Render every entry exactly as it appears.

(Beginning of Supplied records)

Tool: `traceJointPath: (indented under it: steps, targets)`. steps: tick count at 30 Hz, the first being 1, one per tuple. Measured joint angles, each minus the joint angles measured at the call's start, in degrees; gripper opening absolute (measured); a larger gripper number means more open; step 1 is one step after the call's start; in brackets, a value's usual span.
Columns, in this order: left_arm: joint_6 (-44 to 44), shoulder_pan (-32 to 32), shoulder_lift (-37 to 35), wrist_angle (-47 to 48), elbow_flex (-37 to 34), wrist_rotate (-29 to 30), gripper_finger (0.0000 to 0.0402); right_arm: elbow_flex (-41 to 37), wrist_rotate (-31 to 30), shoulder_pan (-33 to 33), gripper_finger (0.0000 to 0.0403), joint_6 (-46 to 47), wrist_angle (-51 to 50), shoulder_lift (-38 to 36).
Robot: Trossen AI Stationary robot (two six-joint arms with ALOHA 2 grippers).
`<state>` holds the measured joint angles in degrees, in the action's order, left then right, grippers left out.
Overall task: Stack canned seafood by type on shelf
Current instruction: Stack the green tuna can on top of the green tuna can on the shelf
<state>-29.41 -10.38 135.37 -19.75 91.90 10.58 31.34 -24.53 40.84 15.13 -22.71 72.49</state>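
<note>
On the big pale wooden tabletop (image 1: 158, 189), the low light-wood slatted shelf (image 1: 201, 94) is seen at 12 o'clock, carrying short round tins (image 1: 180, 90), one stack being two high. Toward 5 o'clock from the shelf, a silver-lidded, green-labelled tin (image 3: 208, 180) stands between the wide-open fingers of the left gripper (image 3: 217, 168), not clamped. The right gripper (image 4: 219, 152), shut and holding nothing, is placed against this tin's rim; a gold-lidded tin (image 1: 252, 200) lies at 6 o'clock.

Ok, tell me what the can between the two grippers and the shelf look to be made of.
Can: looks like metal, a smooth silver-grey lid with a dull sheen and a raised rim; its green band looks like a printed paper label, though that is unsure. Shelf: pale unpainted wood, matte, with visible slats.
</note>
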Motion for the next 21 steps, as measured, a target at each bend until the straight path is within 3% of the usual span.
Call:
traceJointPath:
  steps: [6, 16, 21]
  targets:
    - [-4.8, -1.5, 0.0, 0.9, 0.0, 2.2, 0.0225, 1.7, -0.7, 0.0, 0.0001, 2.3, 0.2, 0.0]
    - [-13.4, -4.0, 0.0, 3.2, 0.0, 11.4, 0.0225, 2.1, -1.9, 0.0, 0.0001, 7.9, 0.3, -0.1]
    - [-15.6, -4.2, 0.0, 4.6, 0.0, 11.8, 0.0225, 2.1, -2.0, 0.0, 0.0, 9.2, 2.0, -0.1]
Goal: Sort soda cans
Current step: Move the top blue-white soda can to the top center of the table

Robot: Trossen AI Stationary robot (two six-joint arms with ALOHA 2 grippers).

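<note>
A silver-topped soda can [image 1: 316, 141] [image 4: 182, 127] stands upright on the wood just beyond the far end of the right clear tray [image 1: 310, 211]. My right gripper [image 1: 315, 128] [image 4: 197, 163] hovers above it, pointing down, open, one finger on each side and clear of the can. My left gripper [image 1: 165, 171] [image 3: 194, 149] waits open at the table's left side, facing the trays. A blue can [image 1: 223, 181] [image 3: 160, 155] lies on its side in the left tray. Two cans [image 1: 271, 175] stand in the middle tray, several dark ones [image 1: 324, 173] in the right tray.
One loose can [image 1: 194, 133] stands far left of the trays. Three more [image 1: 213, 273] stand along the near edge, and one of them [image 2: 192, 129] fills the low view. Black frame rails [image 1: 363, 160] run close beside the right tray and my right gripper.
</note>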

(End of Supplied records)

Answer box:
Tool: `traceJointPath: (indented under it: steps, targets)`. steps: tick count at 30 Hz, the first being 1, one per tuple. Measured joint angles, each minus the joint angles measured at the call's start, in degrees; gripper opening absolute (measured); a larger gripper number means more open; step 1 is one step after the call's start; in brackets, a value's usual span.
Columns, in this order: left_arm: joint_6 (-44 to 44), shoulder_pan (-32 to 32), shoulder_lift (-37 to 35), wrist_angle (-47 to 48), elbow_flex (-37 to 34), wrist_rotate (-29 to 30), gripper_finger (0.0000 to 0.0402); right_arm: elbow_flex (-41 to 37), wrist_rotate (-31 to 30), shoulder_pan (-33 to 33), gripper_finger (0.0000 to 0.0403), joint_6 (-46 to 47), wrist_angle (-51 to 50), shoulder_lift (-38 to 36).
Robot: Trossen AI Stationary robot (two six-joint arms with ALOHA 2 grippers).
`<state>` holds the measured joint angles in degrees, in the action's order, left then right, grippers left out.
Overall task: Stack canned seafood by type on shelf
Current instruction: Stack the green tuna can on top of the green tuna can on the shelf
<state>-29.41 -10.38 135.37 -19.75 91.90 10.58 31.34 -24.53 40.84 15.13 -22.71 72.49</state>
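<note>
On the big pale wooden tabletop (image 1: 158, 189), the low light-wood slatted shelf (image 1: 201, 94) is seen at 12 o'clock, carrying short round tins (image 1: 180, 90), one stack being two high. Toward 5 o'clock from the shelf, a silver-lidded, green-labelled tin (image 3: 208, 180) stands between the wide-open fingers of the left gripper (image 3: 217, 168), not clamped. The right gripper (image 4: 219, 152), shut and holding nothing, is placed against this tin's rim; a gold-lidded tin (image 1: 252, 200) lies at 6 o'clock.

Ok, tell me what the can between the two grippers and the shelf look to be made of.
Can: looks like metal, a smooth silver-grey lid with a dull sheen and a raised rim; its green band looks like a printed paper label, though that is unsure. Shelf: pale unpainted wood, matte, with visible slats.
</note>
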Motion for the next 21 steps, as measured, a target at each bend until the straight path is within 3% of the usual span.
Call:
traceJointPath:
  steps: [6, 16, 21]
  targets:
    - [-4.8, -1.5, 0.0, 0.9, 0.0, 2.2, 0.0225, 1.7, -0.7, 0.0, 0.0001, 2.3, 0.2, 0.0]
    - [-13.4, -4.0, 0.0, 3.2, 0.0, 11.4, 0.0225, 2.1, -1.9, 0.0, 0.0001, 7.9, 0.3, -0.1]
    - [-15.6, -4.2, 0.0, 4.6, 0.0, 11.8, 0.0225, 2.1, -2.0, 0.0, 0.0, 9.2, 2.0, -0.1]
Goal: Sort soda cans
Current step: Move the top blue-white soda can to the top center of the table

Robot: Trossen AI Stationary robot (two six-joint arms with ALOHA 2 grippers).

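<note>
A silver-topped soda can [image 1: 316, 141] [image 4: 182, 127] stands upright on the wood just beyond the far end of the right clear tray [image 1: 310, 211]. My right gripper [image 1: 315, 128] [image 4: 197, 163] hovers above it, pointing down, open, one finger on each side and clear of the can. My left gripper [image 1: 165, 171] [image 3: 194, 149] waits open at the table's left side, facing the trays. A blue can [image 1: 223, 181] [image 3: 160, 155] lies on its side in the left tray. Two cans [image 1: 271, 175] stand in the middle tray, several dark ones [image 1: 324, 173] in the right tray.
One loose can [image 1: 194, 133] stands far left of the trays. Three more [image 1: 213, 273] stand along the near edge, and one of them [image 2: 192, 129] fills the low view. Black frame rails [image 1: 363, 160] run close beside the right tray and my right gripper.
</note>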

The exercise has been fully completed.